UNASSIGNED: The authors describe challenges to the adoption of comprehensive genomic tests for those in resource-constrained environments and for inclusion into clinical trials. In the future, all aspects of patient care will likely be influenced by the adaptation of artificial intelligence and mathematical modeling, fueled by rapid advances in telecommunications.
UNASSIGNED: In this review, the authors discuss molecular assessment of MNs using non-sequencing techniques, including conventional cytogenetic analysis, fluorescence in situ hybridization, chromosomal genomic microarray testing; as well as DNA- or RNA-based next-generation sequencing (NGS) assays; and sequential monitoring via digital PCR or measurable residual disease assays. The authors explain why distinguishing somatic from germline alleles is critical for optimal management. Finally, they introduce emerging technologies, such as long-read, whole exome/genome, and single-cell sequencing, which are reserved for research purposes currently but will become clinical tests soon.
UNASSIGNED: The authors describe challenges to the adoption of comprehensive genomic tests for those in resource-constrained environments and for inclusion into clinical trials. In the future, all aspects of patient care will likely be influenced by the adaptation of artificial intelligence and mathematical modeling, fueled by rapid advances in telecommunications.
摘要:
■定义与骨髓性肿瘤(MNs)相关的染色体和分子变化可通过改善诊断来优化临床护理,预后,治疗计划,和病人监测。这篇综述将简要描述当今临床上用于分析MNs的技术,描述了可能很快成为护理标准的挑战和新兴方法。

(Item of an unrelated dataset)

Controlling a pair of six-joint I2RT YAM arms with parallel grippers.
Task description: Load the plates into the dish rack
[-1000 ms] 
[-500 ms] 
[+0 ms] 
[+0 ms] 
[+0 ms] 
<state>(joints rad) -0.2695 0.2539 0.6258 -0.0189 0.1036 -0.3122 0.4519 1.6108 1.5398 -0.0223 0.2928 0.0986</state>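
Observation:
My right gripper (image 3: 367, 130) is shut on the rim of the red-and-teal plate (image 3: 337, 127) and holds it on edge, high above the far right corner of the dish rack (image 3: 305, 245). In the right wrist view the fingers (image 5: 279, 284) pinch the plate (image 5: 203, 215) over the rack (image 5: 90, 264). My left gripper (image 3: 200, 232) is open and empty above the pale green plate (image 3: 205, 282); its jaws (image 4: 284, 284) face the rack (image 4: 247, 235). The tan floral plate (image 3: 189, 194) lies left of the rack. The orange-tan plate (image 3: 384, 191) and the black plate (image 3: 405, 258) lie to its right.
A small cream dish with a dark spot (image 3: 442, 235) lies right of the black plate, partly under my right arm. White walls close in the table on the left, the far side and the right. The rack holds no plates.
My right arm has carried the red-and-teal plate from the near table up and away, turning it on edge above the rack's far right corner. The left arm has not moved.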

■在这篇评论中,作者讨论了使用非测序技术对MNs进行分子评估,包括常规的细胞遗传学分析,荧光原位杂交,染色体基因组微阵列测试;以及基于DNA或RNA的下一代测序(NGS)测定;以及通过数字PCR或可测量的残留疾病测定进行的顺序监测。作者解释了为什么区分体细胞和种系等位基因对于优化管理至关重要。最后,他们引进新兴技术,比如长读,整个外显子组/基因组,和单细胞测序,目前保留用于研究目的,但很快将成为临床试验。
■作者描述了在资源有限的环境中采用全面的基因组测试以及纳入临床试验的挑战。在未来,患者护理的所有方面都可能受到人工智能和数学建模的影响,在电信快速发展的推动下。
■在这篇评论中,作者讨论了使用非测序技术对MNs进行分子评估,包括常规的细胞遗传学分析,荧光原位杂交,染色体基因组微阵列测试;以及基于DNA或RNA的下一代测序(NGS)测定;以及通过数字PCR或可测量的残留疾病测定进行的顺序监测。作者解释了为什么区分体细胞和种系等位基因对于优化管理至关重要。最后,他们引进新兴技术,比如长读,整个外显子组/基因组,和单细胞测序,目前保留用于研究目的,但很快将成为临床试验。
■作者描述了在资源有限的环境中采用全面的基因组测试以及纳入临床试验的挑战。在未来,患者护理的所有方面都可能受到人工智能和数学建模的影响,在电信快速发展的推动下。